For a ~135M parameter model, ONNX Runtime on CPU should provide excellent performance.

### Using transformers Without Training Dependencies

`transformers` is already split this way. The base `pip install transformers` does NOT include torch. You need `pip install "transformers[torch]"` to get torch support.

Additional ways to keep transformers lean:
- Don't install `accelerate` unless you need multi-GPU / device_map="auto"
- Don't install training extras (`deepspeed`, `peft`, etc.)
- For inference only, you don't need: `scipy`, `scikit-learn` (from transformers extras), `tensorboard`, etc.

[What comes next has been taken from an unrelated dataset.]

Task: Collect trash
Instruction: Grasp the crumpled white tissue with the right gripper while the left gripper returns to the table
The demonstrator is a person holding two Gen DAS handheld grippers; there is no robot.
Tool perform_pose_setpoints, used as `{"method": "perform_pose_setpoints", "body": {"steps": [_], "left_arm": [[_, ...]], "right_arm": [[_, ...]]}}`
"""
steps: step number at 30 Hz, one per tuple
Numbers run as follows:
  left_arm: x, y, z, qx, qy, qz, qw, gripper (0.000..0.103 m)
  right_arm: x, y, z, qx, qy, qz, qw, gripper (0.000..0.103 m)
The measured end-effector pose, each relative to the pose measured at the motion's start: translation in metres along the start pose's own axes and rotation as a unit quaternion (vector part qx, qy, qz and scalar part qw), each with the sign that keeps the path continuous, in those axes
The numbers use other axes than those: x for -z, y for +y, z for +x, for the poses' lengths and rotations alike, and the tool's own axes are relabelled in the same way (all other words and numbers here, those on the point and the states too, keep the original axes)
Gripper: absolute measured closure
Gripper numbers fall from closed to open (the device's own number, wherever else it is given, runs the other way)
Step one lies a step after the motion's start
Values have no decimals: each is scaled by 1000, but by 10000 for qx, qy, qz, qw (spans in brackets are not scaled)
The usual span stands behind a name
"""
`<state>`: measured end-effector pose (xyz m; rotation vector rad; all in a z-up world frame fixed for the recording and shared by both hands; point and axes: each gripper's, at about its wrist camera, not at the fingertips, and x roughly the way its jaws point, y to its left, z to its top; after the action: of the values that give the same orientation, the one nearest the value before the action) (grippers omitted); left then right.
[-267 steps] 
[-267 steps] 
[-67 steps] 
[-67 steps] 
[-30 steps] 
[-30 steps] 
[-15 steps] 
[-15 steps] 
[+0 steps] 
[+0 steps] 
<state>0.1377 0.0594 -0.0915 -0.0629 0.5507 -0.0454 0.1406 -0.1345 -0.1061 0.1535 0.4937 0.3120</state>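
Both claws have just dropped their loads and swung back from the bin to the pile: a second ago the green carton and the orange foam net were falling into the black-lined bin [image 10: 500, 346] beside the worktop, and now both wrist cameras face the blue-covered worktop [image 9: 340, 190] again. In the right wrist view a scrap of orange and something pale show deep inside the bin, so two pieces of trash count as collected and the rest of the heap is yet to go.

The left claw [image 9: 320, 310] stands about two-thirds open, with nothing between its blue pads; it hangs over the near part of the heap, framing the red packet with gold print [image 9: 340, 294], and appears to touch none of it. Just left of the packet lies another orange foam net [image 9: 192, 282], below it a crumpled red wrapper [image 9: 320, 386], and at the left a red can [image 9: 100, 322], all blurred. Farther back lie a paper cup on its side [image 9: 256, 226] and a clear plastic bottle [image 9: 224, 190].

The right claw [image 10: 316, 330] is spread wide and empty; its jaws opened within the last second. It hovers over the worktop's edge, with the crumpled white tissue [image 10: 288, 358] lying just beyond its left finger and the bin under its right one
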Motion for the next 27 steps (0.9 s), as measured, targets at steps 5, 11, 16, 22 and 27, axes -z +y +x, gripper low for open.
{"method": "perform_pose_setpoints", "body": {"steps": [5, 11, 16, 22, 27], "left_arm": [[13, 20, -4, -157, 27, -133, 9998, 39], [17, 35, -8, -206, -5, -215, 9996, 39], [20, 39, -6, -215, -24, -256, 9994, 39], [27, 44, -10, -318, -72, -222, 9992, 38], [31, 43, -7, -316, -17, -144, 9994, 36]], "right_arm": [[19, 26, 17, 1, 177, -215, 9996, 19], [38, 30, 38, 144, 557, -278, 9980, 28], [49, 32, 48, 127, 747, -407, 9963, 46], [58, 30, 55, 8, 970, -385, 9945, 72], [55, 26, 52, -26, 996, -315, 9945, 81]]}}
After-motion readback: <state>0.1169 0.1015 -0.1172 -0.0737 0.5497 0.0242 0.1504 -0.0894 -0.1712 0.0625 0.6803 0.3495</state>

**What transformers needs for basic inference**:
- `torch` (or `tensorflow`, or `flax`)
- `safetensors`
- `tokenizers`
- `huggingface-hub`
- `numpy`
- `packaging`
- `pyyaml`
- `regex`
- `tqdm`

---

## 4. sklearn + PyTorch Coexistence

### Compatibility: Generally Fine

sklearn (scikit-learn) and PyTorch are independent packages with no direct dependency on each other. They coexist without issues in the same environment.

**Potential concerns**:

1. **numpy version**: Both sklearn and torch depend on numpy. torch historically pinned numpy tightly, but recent versions (2.4+) are more flexible. As of 2025-2026:
   - torch>=2.4 requires `numpy>=1.17` (no upper bound in practice)
   - scikit-learn>=1.5 requires `numpy>=1.19.5`
   - These are compatible

2. **Dependency tree size**: Adding both adds ~500MB+ to install size, but there are no runtime conflicts.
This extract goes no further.